You miss a car payment 
And an electronic Big Brother
Insurance algorithm
Turns off your ignition
On a bumper to bumper freeway in L.A.  
 
Your house has been mapped
From the inside.
Just ask Amazon’s Alexa
Or Echo’s Dot kids.
You try to delete
The information they’ve collected.
But you can’t.
They never wrote code for it.
 
Facebook’s carpet bagger,
Mark Zuckerberg lies to Congress.
Congressional members,
Technologically challenged,
Agree with what he says.
 
In the end,
When surveillance capitalism’s
Micro dust lands,
It settles on…
Are you ready?
And who would ever have guessed?
Algorithms to live by
Privacy for the rich.  

Marisa Was Born Today
 
Into a world that may not be a world
In a hundred years.
Polar Ice caps melt,
 
Eventually disappear,
Causing serious flooding,
Change the map of the world.
 
Seas eventually rise
250 feet above sea level.
The oceans acidic, lifeless.
 
Permafrost ice thaws,
Reaches a tipping point,
Unleashes billions of tons
 
Of methane into the atmosphere,
A greenhouse gas more potent
Than carbon dioxide.
 
Man, naturally greedy and short-sighted,
Gluttonous from his belief
He rules over nature and
 
God provides everything,
Is cooking himself in a cosmic soup
Like a frog slowly boiling in water.
 
The human race,
now an endangered species,
Faces mass extinction.  
 
​
Victor Henry (Victor H. Bausch) served in Viet Nam with the 2nd Battalion, 47th Infantry, 9th Infantry Division, 1967-68. Afterwards he earned a B.A. in English (1978) and an M.A. in English (1982) from California State University, Stanislaus.  His second master’s degree, a Master of Library Science, is from San Jose State University (1989).
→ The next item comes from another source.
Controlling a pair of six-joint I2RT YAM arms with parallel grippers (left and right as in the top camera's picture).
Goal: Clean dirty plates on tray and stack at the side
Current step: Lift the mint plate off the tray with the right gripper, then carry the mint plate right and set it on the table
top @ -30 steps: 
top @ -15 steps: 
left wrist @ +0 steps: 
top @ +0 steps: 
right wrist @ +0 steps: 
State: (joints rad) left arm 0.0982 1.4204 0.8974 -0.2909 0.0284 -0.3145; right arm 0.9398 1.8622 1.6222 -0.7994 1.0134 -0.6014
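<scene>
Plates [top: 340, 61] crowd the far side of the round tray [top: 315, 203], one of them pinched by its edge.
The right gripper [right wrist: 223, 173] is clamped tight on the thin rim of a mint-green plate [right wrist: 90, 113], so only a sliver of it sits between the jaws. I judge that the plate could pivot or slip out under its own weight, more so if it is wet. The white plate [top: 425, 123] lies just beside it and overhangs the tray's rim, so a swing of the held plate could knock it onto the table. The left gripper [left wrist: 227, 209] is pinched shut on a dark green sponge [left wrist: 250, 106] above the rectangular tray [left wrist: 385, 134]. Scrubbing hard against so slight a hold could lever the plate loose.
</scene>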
He is a member of Veterans for Peace.  His poetry and prose poems have appeared in small press magazines, anthologies, and e-zines, such as Slipstream;The Paterson Literary Review; Nobody Gets Off The Bus: The Viet Nam Generation Big Book; Vietnam War Poetry; The Homestead Review; Red River Review; Dead Snakes, and Misfitmagazine, among others. His book, What They Wanted, was published by FutureCycle Press.